30. November 2007 um 15:02
In einem anderen Leben vor Jahren war ich eine ziemlich hohe Chefin (#2 bei der größten Firma im Sektor und Land) in einer sehr von Männern dominierten Sektor in einer sehr Männer dominierten Land. Und das einzige Kritik, was ich immer wieder hörte war, dass ich gefälligst bisserl weiblicher werden soll, vom Aussehen sowie vom Umgang her….. Und dieser Kritik kam auch von Europäern.
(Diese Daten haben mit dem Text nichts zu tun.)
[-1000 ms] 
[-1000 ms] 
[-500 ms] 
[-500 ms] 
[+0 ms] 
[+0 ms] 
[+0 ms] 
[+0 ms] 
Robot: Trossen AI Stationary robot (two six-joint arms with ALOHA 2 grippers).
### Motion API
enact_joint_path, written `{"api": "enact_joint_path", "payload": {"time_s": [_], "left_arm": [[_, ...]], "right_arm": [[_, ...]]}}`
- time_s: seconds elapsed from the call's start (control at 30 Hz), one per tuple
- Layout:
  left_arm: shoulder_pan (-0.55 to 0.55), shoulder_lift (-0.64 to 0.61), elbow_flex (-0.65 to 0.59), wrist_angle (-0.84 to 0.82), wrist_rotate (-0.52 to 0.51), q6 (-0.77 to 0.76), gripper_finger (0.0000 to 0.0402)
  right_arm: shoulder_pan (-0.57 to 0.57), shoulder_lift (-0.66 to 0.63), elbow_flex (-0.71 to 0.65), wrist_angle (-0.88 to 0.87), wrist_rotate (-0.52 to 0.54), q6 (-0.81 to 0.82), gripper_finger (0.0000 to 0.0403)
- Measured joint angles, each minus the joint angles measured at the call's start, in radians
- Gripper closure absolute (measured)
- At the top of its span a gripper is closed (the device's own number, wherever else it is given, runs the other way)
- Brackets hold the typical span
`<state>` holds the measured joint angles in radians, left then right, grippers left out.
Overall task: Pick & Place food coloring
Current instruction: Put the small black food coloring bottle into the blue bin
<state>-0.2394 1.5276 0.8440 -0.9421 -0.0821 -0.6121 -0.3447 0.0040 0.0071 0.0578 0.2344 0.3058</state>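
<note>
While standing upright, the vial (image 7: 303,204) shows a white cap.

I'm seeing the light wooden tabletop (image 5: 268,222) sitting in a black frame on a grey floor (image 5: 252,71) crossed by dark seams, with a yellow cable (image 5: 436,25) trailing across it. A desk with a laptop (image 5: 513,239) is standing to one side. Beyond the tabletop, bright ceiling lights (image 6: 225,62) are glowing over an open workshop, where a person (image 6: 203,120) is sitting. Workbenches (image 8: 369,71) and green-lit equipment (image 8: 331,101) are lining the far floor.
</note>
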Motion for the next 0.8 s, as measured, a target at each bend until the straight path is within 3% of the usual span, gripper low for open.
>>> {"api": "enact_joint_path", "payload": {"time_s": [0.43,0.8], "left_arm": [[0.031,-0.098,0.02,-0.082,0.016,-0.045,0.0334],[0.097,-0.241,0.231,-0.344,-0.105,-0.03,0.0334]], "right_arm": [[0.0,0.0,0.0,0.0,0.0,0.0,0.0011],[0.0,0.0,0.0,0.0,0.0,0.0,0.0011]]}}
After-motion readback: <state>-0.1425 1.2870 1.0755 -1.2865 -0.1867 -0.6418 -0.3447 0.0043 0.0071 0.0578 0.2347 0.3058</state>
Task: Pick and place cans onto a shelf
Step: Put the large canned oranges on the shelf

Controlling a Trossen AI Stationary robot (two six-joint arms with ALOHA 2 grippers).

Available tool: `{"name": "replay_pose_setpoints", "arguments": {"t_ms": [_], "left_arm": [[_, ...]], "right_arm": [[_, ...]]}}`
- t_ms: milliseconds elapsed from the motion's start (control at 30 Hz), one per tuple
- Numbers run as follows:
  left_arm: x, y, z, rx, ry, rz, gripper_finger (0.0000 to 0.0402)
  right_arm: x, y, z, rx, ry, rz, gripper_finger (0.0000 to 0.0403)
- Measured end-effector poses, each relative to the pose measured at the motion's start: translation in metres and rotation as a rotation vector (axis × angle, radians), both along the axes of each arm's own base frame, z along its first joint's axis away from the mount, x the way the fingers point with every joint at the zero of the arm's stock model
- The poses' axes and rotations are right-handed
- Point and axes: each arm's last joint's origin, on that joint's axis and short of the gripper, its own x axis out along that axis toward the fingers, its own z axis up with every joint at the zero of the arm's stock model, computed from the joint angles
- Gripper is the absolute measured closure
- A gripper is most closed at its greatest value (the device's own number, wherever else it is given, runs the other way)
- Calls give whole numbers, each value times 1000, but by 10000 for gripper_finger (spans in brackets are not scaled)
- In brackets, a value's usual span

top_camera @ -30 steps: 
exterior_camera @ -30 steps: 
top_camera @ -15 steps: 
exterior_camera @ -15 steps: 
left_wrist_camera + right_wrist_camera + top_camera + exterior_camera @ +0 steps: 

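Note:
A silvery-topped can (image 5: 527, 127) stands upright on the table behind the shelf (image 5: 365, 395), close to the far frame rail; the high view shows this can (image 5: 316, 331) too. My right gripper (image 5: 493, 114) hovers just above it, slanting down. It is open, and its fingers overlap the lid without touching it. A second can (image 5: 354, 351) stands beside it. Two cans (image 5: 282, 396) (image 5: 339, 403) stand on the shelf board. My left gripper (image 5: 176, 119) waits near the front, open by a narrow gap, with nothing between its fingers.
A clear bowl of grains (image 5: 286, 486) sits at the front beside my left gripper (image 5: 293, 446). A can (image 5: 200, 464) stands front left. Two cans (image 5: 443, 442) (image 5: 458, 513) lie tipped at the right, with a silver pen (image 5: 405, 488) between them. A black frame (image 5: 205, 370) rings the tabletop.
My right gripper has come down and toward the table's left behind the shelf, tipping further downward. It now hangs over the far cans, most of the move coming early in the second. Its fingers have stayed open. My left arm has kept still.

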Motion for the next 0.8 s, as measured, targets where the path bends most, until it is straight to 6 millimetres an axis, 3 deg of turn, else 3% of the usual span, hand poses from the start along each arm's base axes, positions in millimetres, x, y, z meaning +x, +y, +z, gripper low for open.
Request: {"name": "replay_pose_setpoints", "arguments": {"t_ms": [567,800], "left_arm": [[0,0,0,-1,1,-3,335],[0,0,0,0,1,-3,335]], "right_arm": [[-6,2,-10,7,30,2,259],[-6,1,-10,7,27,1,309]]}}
30. November 2007 um 15:13
Ganz klar, Hande: Mit langen Locken und rosa Rüschenrock wärst Du im Handumdrehen # 1 gewesen. Wo kämen wir hin, wenn jede Frau selbst bestimmen könnte, was ihre Art von Weiblichkeit ist!
4. Dezember 2007 um 18:34
Ergebnis meiner ganz privaten Feldforschungen (statistisch irrelevant weil die Testgruppe zu klein ist):
Dieselben Stereotype finden auch im privaten Umfeld Anwendung. Unbewusst, nehme ich an. So wird beispielsweise bestimmtes Auftreten im Fall als völlig OK im anderen als arrogant empfunden, Männer dürfen gradaus sagen, was sie meinen, Frauen müssen einen Aufweicher ala ‘ich meine’ vorauschicken, um eine Kritik akzeptabel zu formulieren, usw. Nicht immer, nicht überall, aber häufig genug, dass es auffällt.